Shares are a special case of Ratios. Therefore, at the price of some additional (and possibly heavy) data preparation effort, shares could also be estimated using function svystatR. However, svystatS makes estimation by far easier, in particular when shares have to be estimated for many population groups and/or within many domains.

The mandatory argument y identifies the variable of interest, that is the variable for which estimates of shares have to be calculated. The design variable referenced by y must be numeric.

The mandatory argument classes identifies population groups whose shares of y have to be estimated. The design variables referenced by classes must be of class factor. Groups can be identified by crossing factors, e.g. statement classes = ~C1:C2 selects as groups the subpopulations determined by crossing the levels of factors C1 and C2.

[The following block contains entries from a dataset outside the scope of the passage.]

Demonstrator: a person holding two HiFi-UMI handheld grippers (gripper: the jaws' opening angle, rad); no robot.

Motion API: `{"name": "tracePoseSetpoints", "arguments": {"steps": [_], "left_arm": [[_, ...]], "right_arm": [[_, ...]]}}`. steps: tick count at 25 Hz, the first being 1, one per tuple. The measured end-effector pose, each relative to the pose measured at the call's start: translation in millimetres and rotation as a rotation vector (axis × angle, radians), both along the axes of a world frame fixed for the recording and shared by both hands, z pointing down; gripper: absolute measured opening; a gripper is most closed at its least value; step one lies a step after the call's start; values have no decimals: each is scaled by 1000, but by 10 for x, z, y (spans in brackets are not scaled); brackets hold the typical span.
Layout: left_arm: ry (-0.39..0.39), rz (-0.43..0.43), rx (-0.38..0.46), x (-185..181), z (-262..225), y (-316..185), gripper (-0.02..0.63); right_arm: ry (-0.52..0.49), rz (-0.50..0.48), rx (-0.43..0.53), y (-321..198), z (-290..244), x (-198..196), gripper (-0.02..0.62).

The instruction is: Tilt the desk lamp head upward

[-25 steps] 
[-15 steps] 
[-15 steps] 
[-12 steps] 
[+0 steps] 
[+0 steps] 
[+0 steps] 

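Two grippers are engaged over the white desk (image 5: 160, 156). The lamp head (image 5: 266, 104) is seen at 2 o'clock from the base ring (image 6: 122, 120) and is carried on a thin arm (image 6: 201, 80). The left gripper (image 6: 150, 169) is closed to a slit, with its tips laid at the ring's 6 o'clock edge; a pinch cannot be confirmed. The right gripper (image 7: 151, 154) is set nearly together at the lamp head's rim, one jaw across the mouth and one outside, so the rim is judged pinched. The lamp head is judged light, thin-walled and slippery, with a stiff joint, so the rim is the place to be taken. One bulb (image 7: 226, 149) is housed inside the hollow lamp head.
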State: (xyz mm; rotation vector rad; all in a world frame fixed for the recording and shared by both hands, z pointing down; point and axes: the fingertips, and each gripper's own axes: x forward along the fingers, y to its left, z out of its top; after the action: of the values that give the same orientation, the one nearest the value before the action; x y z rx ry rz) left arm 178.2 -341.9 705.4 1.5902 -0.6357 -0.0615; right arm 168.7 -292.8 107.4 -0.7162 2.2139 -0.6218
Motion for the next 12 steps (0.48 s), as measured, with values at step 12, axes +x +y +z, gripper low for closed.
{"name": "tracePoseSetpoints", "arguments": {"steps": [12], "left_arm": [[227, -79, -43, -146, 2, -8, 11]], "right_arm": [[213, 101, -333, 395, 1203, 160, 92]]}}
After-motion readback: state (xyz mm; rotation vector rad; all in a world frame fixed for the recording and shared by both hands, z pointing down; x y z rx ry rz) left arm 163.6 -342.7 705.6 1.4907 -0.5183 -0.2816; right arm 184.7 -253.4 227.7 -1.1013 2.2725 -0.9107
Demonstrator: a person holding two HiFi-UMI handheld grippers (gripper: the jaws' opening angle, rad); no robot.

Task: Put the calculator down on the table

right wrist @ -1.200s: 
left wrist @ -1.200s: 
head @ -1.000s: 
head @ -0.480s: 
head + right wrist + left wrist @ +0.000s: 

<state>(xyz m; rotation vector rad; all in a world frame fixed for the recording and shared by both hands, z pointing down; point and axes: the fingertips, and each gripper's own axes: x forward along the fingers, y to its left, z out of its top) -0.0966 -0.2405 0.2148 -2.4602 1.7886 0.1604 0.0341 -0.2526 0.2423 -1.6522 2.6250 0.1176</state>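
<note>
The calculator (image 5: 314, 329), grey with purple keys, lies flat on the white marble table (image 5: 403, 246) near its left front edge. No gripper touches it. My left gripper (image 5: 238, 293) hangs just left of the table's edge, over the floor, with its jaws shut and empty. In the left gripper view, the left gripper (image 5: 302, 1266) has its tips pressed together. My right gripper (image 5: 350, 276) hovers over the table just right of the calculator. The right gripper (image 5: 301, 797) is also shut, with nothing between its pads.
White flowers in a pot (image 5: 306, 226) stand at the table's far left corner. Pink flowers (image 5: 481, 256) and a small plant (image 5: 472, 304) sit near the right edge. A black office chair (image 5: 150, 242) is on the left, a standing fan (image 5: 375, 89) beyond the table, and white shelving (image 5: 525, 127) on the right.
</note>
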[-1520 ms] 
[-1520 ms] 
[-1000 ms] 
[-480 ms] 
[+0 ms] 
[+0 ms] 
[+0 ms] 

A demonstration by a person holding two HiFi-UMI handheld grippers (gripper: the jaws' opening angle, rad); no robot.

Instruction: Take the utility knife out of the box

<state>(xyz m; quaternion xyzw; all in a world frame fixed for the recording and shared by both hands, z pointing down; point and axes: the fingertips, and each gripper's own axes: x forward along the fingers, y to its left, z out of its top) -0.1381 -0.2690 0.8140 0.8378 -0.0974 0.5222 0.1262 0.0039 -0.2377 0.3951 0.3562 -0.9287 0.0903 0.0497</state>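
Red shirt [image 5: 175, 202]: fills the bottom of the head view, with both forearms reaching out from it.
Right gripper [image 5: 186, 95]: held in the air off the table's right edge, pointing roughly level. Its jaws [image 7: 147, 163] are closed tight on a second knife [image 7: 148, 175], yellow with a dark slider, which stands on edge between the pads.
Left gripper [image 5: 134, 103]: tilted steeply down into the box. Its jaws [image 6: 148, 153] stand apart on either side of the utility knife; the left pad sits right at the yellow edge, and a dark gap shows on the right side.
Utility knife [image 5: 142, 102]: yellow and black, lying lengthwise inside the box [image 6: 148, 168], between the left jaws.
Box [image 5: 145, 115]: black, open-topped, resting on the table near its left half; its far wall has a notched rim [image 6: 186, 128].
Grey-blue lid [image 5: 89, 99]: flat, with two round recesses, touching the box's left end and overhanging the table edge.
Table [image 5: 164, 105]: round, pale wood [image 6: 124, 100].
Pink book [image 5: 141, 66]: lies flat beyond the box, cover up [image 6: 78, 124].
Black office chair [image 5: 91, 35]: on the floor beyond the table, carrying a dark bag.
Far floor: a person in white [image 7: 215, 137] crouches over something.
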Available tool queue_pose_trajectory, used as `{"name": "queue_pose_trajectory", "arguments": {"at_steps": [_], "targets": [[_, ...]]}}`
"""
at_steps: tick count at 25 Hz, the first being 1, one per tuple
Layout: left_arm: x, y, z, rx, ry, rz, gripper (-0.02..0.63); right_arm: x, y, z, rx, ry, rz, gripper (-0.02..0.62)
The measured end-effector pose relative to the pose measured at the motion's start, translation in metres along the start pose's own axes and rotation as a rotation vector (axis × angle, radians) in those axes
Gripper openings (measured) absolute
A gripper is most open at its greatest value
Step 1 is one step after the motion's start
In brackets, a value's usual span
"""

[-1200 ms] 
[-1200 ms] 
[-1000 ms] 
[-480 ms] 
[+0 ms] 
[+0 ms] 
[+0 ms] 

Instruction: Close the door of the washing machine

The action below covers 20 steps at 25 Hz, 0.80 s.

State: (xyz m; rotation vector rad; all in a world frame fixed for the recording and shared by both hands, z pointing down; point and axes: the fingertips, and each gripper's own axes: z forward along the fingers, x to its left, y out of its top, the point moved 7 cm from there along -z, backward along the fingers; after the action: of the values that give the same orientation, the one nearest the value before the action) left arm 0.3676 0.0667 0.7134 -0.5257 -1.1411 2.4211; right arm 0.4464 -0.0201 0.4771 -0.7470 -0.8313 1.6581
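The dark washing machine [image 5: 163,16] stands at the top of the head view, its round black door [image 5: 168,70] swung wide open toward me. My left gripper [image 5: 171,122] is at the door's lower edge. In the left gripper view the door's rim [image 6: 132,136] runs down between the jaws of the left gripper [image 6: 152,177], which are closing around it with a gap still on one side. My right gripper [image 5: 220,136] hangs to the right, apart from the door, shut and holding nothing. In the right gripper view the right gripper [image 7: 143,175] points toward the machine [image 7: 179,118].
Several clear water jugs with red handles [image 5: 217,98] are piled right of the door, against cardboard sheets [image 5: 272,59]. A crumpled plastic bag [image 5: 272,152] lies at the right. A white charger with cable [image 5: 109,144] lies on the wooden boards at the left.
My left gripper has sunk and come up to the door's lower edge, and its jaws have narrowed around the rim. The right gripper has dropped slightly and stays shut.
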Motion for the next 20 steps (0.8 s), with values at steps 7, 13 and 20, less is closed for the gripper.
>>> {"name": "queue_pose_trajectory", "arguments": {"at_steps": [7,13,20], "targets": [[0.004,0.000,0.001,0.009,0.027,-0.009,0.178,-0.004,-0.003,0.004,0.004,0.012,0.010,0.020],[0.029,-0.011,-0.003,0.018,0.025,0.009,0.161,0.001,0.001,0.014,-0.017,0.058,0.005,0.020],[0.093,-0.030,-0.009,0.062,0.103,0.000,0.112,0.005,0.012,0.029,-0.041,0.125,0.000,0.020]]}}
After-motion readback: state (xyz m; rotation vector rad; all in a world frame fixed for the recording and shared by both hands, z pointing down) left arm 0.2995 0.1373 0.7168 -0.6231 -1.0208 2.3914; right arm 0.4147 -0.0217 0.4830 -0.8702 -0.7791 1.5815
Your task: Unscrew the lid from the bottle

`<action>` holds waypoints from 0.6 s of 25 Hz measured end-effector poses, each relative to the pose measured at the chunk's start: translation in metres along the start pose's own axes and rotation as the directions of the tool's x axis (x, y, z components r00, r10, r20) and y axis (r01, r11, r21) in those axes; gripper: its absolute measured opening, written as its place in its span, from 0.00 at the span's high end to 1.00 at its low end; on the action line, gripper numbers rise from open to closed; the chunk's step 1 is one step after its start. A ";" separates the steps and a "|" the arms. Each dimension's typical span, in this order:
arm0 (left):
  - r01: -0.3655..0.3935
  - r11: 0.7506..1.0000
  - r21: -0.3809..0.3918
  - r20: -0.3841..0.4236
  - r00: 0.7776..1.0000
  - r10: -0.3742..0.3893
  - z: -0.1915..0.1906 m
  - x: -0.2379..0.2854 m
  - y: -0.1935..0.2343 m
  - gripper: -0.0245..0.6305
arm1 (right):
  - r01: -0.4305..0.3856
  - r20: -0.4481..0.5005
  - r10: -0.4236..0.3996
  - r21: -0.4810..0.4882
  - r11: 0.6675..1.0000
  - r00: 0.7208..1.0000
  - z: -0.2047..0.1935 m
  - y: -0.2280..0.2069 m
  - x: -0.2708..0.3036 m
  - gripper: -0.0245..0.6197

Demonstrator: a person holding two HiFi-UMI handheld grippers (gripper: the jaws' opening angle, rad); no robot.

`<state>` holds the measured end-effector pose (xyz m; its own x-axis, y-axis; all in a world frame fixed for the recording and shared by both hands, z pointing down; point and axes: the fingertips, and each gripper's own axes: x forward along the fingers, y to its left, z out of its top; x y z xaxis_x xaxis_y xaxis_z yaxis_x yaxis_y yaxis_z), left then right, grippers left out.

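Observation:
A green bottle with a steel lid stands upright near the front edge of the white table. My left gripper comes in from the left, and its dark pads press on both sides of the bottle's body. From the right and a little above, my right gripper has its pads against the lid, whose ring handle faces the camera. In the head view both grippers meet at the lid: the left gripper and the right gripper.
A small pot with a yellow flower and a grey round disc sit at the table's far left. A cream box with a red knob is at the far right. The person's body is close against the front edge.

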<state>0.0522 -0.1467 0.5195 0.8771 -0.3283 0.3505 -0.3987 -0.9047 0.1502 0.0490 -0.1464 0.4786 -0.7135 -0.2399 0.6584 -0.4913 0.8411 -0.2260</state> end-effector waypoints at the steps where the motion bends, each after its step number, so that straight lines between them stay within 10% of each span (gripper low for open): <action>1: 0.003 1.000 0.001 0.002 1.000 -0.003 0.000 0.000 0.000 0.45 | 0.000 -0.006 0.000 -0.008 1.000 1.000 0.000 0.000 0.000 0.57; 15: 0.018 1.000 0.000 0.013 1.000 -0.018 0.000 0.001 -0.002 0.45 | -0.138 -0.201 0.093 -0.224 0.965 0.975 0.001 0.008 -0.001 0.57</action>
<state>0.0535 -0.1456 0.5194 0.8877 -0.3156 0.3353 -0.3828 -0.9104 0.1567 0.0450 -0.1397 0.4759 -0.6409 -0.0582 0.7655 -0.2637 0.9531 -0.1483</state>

The optional argument by specifies the variables defining the "estimation domains", that is the subpopulations within which shares of y by classes must be estimated. If by=NULL (the default option), the estimates produced by svystatS refer to the whole population. Estimation domains must be defined by a formula: for instance the statement by=~B1:B2 selects as estimation domains the subpopulations determined by crossing the modalities of variables B1 and B2. Notice that a formula like by=~B1+B2 will be automatically translated into the factor-crossing formula by=~B1:B2: if you need to compute estimates for domains B1 and B2 separately, you have to call svystatS twice. The design variables referenced by by (if any) should be of type factor, otherwise they will be coerced.

The conf.int argument allows to request the confidence intervals for the estimates. By default conf.int=FALSE, that is the confidence intervals are not provided.

Whenever confidence intervals are requested (i.e. conf.int=TRUE), the desired confidence level can be specified by means of the conf.lev argument. The conf.lev value must represent a probability (0<=conf.lev<=1) and its default is chosen to be 0.95.

The optional argument deff allows to request the design effect [Kish 1995] for the estimates. By default deff=FALSE, that is the design effect is not provided. The design effect of an estimator is defined as the ratio between the variance of the estimator under the actual sampling design and the variance that would be obtained for an 'equivalent' estimator under a hypothetical simple random sampling without replacement of the same size. To obtain an estimate of the design effect comparing to simple random sampling “with replacement”, one must use deff="replace".
Being Ratios nonlinear estimators, the design effect is estimated on the linearized version of the estimator (that is: for the estimator of the total of the linearized variable, aka "Woodruff transform").
When dealing with domain estimation, the design effects referring to a given subpopulation are currently computed by taking the ratios between the actual variance estimates and those that would have been obtained if a simple random sampling were carried out within that subpopulation. This is the same as the srssubpop option for Stata's function estat.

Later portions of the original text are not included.